This is a silly question - is it possible to register "BryanDavis" as a uid? (probably not, because it has to be lower case?)

The main reason I'm asking is that I just want to ensure there's no possible collisions if we do fallbacks in the /user/ route. If collisions are possible, we can just introduce a new /cn/<name> route that redirects to /user/<name>.

In T376769#10212996, @Legoktm wrote:

This is a silly question - is it possible to register "BryanDavis" as a uid? (probably not, because it has to be lower case?)

Yes, someone could register a developer account with the uid bryandavis. Because LDAP lookups are case insensitive by default it would match a search for "BryanDavis" too. This would however be a different account than my uid=bd808 account which owns the cn BryanDavis.

The main reason I'm asking is that I just want to ensure there's no possible collisions if we do fallbacks in the /user/ route. If collisions are possible, we can just introduce a new /cn/<name> route that redirects to /user/<name>.

There are very much collisions possible (and actually existing) if the current route changed to be a cn lookup instead of a uid lookup:

• https://ldap.toolforge.org/user/bd808: uid=bd808, cn=BryanDavis
• https://ldap.toolforge.org/user/bender: uid=bender, cn=Bd808

Deployed https://gitlab.wikimedia.org/toolforge-repos/ldap/-/commit/99594edfa46508acc8d3f286472e6f2dbd8c08e9

$ curl -I 'https://ldap.toolforge.org/cn/BryanDavis'
HTTP/2 303 
server: nginx/1.22.1
date: Thu, 10 Oct 2024 01:01:39 GMT
content-length: 0
location: /user/bd808
...

legoktm opened https://gitlab.wikimedia.org/repos/phabricator/extensions/-/merge_requests/41

Fix ldap.toolforge.org link to use new /cn/ route

This still isn't quite right. Taking matmarex as an example, Phabricator links to https://ldap.toolforge.org/user/Bartosz%20Dziewo%C5%84ski but both that and https://ldap.toolforge.org/cn/Bartosz%20Dziewo%C5%84ski are 404s.

Hmm, they’re not even 404s, but 500s for me. Both the space and the ‘ń’ seem to cause that.

Yeah, they're 500s for me too. I saw an error and made a bad assumption.

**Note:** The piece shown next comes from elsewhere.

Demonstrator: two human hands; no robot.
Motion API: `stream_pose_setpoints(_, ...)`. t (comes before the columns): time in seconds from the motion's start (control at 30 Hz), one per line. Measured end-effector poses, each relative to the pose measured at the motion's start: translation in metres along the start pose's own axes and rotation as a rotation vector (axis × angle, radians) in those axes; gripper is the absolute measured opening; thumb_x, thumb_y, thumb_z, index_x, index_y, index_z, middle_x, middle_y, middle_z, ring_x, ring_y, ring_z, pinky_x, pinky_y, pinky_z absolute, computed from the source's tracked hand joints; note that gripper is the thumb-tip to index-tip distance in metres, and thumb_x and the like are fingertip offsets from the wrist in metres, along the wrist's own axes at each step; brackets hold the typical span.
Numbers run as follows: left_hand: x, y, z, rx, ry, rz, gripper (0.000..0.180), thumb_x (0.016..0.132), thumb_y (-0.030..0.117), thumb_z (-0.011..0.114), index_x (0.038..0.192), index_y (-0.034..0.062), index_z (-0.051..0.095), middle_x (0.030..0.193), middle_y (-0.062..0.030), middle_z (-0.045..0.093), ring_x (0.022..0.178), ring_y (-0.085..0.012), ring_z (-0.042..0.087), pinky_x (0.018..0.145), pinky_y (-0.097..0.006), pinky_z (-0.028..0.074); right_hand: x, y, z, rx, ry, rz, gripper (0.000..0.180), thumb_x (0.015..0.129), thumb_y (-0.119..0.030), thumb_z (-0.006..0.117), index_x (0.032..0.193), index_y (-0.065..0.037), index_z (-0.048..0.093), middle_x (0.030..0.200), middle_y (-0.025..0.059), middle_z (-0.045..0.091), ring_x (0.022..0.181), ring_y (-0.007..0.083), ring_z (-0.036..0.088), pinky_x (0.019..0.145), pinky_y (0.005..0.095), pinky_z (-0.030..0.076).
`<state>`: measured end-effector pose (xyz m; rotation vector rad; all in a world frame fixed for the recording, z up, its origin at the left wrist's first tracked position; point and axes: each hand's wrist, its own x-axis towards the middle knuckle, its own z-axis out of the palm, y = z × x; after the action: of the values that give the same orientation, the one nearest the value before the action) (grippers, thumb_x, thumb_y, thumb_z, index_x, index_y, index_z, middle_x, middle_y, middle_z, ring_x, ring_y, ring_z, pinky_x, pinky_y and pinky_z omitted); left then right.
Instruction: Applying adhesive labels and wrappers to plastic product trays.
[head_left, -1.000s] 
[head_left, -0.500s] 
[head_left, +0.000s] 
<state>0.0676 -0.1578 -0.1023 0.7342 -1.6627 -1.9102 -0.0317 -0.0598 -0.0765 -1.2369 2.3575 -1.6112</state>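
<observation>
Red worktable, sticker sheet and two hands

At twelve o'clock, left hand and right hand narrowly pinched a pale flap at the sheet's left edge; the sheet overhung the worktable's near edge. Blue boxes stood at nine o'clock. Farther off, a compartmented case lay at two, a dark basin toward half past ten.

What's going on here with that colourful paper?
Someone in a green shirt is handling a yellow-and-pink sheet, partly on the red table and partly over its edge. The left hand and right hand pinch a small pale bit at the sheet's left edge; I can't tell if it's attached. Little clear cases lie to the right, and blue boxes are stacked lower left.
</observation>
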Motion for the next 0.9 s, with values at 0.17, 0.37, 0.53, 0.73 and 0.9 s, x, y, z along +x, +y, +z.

brennen merged https://gitlab.wikimedia.org/repos/phabricator/extensions/-/merge_requests/41

Fix ldap.toolforge.org link to use new /cn/ route

In T376769#10223261, @matmarex wrote:

Hmm, they’re not even 404s, but 500s for me. Both the space and the ‘ń’ seem to cause that.

That's caused by https://gitlab.wikimedia.org/toolforge-repos/ldap/-/blob/0149bb4cec8878071fcab2931260e57ad43709d7/src/lookup.rs#L126, which I mostly just (incorrectly) copied from the same user route. I'll spend a bit of time figuring out actual LDAP query escaping instead of using a too-restrictive regex.

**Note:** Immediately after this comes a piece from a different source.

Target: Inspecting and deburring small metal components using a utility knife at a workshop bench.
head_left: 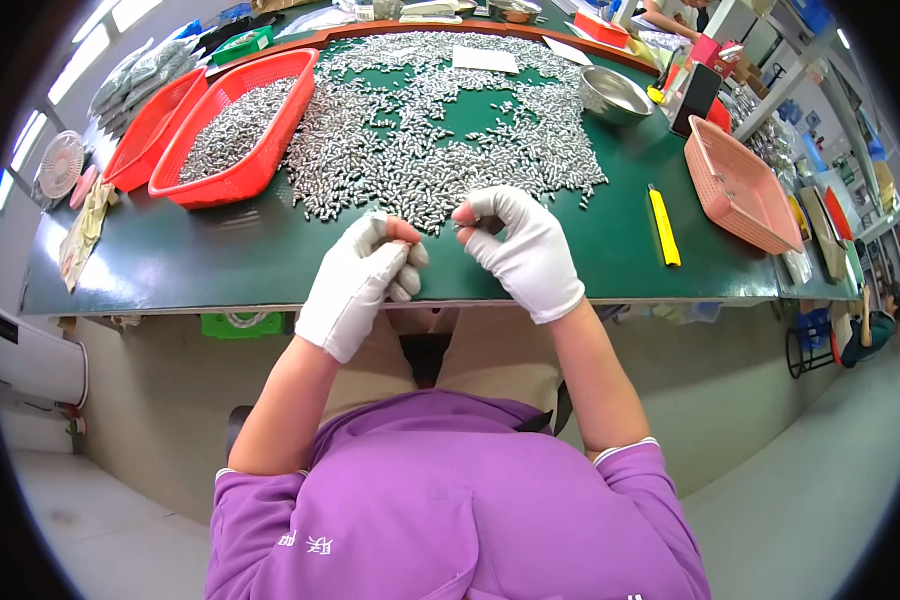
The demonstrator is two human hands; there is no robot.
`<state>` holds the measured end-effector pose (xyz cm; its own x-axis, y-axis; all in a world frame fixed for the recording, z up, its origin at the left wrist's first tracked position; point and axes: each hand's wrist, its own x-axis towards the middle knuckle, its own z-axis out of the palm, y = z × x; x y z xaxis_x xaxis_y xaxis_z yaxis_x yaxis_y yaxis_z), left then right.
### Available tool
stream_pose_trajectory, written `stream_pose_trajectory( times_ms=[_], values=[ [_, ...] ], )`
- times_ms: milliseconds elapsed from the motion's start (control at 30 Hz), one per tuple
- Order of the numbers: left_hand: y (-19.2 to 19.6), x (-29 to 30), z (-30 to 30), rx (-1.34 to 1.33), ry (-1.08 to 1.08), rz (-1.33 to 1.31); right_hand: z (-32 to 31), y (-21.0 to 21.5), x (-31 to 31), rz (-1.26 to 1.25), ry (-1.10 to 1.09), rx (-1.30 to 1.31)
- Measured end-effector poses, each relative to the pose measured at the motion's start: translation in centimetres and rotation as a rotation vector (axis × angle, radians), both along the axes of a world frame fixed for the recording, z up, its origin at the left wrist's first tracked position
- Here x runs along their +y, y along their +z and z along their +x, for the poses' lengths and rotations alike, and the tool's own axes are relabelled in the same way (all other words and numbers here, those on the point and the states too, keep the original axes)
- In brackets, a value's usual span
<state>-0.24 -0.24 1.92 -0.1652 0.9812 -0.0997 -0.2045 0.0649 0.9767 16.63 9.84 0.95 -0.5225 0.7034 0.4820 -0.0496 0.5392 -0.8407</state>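
Observation:
Small silvery metal parts (420, 150), each short and rounded, lie in a wide loose layer on the green tabletop (270, 262). Just in front of the layer's near edge is my left hand (365, 275), in a white glove with bare fingertips. Its fingers are curled together, and whatever they may hold is hidden. Across a small gap, my right hand (520, 245), gloved the same way, pinches thumb against forefinger. A tiny greyish piece shows at those fingertips, apparently one of the small metal parts. Both hands hover close to the table's front edge.
At left, a red basket (160, 190) holds more metal parts beside another red basket (130, 165). A yellow utility knife (663, 228) and a pink basket (740, 190) lie at right. Behind them stands a metal bowl (615, 97). White cards (485, 59) rest on the parts.

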Motion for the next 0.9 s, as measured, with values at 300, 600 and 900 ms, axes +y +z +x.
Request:
stream_pose_trajectory(
  times_ms=[300,600,900],
  values=[
    [0.0,1.7,-0.6,0.046,-0.178,-0.121,-1.5,1.1,-0.4,0.28,0.052,-0.017],
    [-0.1,1.4,-0.5,-0.03,-0.098,-0.083,-1.3,-0.2,0.1,0.412,-0.099,0.043],
    [0.2,1.1,-0.1,-0.011,-0.081,-0.056,-1.3,-0.1,-0.3,0.492,-0.124,-0.024]
  ],
)
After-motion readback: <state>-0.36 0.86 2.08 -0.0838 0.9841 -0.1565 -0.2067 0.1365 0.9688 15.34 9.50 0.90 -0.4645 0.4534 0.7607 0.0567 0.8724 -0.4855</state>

In T376769#10230611, @Legoktm wrote:

I'll spend a bit of time figuring out actual LDAP query escaping instead of using a too-restrictive regex.

https://stackoverflow.com/a/39805523/8171 gives one possible answer. The Python LDAP library I use most often has a escape_filter_chars function that can be used for escaping. https://docs.rs/ldap3/latest/ldap3/fn.ldap_escape.html looks like an equivalent in the Rust library you are using.

Thanks, just deployed: https://gitlab.wikimedia.org/toolforge-repos/ldap/-/commit/7b5baa2b2f25f2ba2e88070bff8319fb20a062f4

So now:

$ curl -I 'https://ldap.toolforge.org/cn/Bartosz%20Dziewo%C5%84ski'
HTTP/2 303 
server: nginx/1.22.1
date: Wed, 16 Oct 2024 23:08:50 GMT
content-length: 0
location: /user/matmarex
...

(I need to create a proper test suite for this tool now...)

In T376769#10255342, @Legoktm wrote:

The Phabricator part of this was deployed, so we should be all set here!

Thanks for the prompt attention @Legoktm!